Ue-Mercosur, 30 Ong francesi chiedono a Macron di abbandonare l’accordo

Emmanuel Macron [EFE-EPA]

Parigi – Circa 30 organizzazioni non governative con sede in Francia hanno chiesto al Presidente Emmanuel Macron di “abbandonare definitivamente” l’accordo tra l’Unione europea e il Mercosur, che a loro avviso avrebbe un impatto “disastroso” sul clima, le foreste e i diritti umani.

“Signor Presidente, lei deve opporsi e fare in modo che questo accordo commerciale sia respinto dagli Stati membri dell’Ue e definitivamente sepolto”, hanno esortato le Ong in una lettera inviata oggi al leader francese.
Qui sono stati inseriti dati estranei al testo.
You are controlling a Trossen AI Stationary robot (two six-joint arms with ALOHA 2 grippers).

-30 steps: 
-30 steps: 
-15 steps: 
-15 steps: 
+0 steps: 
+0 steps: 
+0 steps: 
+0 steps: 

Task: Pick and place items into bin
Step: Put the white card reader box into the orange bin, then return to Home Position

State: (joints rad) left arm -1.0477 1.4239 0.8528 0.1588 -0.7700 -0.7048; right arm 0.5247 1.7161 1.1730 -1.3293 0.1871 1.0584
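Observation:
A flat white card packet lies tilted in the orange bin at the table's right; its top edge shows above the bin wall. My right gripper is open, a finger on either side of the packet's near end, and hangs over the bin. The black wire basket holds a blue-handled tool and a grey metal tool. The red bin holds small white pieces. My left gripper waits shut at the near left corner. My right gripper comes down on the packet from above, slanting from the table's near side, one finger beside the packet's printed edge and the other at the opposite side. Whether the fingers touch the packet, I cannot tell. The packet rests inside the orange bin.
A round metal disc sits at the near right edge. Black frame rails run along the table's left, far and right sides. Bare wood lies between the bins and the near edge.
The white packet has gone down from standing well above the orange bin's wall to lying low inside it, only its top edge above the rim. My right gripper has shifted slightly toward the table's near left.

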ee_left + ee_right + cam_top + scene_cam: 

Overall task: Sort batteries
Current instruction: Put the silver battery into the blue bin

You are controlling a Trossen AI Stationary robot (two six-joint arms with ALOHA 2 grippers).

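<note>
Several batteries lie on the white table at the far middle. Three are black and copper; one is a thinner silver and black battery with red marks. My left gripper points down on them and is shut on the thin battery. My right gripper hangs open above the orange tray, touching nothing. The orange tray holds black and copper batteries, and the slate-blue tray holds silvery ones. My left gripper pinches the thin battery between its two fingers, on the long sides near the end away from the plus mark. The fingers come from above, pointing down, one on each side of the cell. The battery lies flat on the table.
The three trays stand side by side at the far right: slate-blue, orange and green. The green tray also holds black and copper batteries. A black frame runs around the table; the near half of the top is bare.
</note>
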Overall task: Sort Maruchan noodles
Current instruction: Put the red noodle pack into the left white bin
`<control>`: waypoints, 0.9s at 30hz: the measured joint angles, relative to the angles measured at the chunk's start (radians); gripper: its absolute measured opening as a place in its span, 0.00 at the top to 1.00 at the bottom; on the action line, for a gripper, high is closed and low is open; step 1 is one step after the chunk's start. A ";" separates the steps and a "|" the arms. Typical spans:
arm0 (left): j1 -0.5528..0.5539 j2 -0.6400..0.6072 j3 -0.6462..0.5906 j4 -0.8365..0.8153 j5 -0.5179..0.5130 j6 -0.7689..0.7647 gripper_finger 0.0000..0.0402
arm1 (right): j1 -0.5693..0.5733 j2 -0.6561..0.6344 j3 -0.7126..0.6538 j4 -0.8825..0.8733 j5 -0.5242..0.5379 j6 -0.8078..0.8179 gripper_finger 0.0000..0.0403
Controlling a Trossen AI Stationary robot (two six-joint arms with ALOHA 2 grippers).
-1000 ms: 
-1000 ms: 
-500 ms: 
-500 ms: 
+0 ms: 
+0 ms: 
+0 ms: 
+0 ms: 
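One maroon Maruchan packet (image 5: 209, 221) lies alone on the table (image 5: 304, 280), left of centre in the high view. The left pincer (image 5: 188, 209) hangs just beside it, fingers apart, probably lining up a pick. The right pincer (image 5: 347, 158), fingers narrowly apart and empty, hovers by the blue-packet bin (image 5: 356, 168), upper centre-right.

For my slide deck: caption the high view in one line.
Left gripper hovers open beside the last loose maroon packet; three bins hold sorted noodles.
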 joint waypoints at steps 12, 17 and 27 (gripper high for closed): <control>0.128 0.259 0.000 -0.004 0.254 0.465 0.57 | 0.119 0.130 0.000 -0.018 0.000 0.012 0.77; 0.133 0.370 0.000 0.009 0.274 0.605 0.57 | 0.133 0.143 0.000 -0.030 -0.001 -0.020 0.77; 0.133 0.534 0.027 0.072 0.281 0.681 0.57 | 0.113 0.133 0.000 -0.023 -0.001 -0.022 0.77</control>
La petizione, che può essere firmata online sul sito web di uno dei principali promotori, la Ccfd-Terre Solidaire, si basa anche su uno studio pubblicato oggi da tale organizzazione con Greenpeace, che illustra i principali rischi dell’accordo. Tra queste vi sono la pressione sugli ecosistemi, la crescita smisurata del bestiame e delle pratiche industriali, la mancanza di chiare linee guida per sospendere l’accordo in caso di violazioni dei diritti umani.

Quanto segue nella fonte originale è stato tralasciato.